You're Only Old Once: A Book for...

You're Only Old Once: A Book for Obsolete Children by Dr. Seuss (Random House) "takes an uneasy old man (who is us) through the anxieties, indignities, boredom, outrages and sheer terrors of a thorough examination in that advanced technological machine, a modern hospital. . . . (Theodor Seuss Geisel) is not a gloomy prophet or philosopher. He has exorcised the world's real monsters by filling it with his own. . . . In the same way, this new book, ostensibly written for old people, may help them face up to the perils of hospitalization" (Jack Smith).

Moments of Reprieve, Primo Levi (Summit) "collects the saints, fools, schemers, clowns and crooks that Levi encountered or imagined in the concentration camp. . . . Where other Holocaust accounts--'Shoah,' for instance--find every scrap of atrocity essential for a monument whose inscription is 'Never Again,' Levi scavenges every scrap of triumph for a monument whose inscription, roughly, is 'What a Piece of Work Is Man' " (Richard Eder).

Tap City, Ron Abell (Little, Brown). This first novel, about a three-day, seven-card-stud poker tournament, "has the structure of a murder mystery: Put a limited number of antagonists around the poker table (or dinner table) and try to guess who will be eliminated (or killed) and who will emerge victorious. . . . (Ron) Abell is obviously a poker player himself and a keen observer of the ever-growing tournament scene" (David M. Hayano).

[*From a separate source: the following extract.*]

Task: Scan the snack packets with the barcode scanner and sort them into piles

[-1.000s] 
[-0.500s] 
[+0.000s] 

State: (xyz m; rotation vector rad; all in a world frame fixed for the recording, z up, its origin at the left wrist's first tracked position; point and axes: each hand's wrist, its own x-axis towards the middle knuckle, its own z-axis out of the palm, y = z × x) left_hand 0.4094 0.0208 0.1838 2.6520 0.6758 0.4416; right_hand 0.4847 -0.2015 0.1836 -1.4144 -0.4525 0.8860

The Adventures of Don Quixote de la Mancha, Miguel de Cervantes; Tobias Smollet, translator; Carlos Fuentes, introduction (Farrar, Straus & Giroux). "Smollett as novelist had a fondness for the raffish, the ribald, the squalid, and the extreme in society, and a masterfully comic, mock-ornate language for their depiction." The appearance of this work, out of print for a century, is "a genuine literary event" (Jack Miles).

Sea Dangers: The Affair of the Somers, Philip McFarland (Schocken). "As a portrait of a turbulent time, as naval history, as human tragedy, and as proof that the authors of American classics sometimes breathed fire and brimstone, 'Sea Dangers' is a tremendous success" (Brian Burns).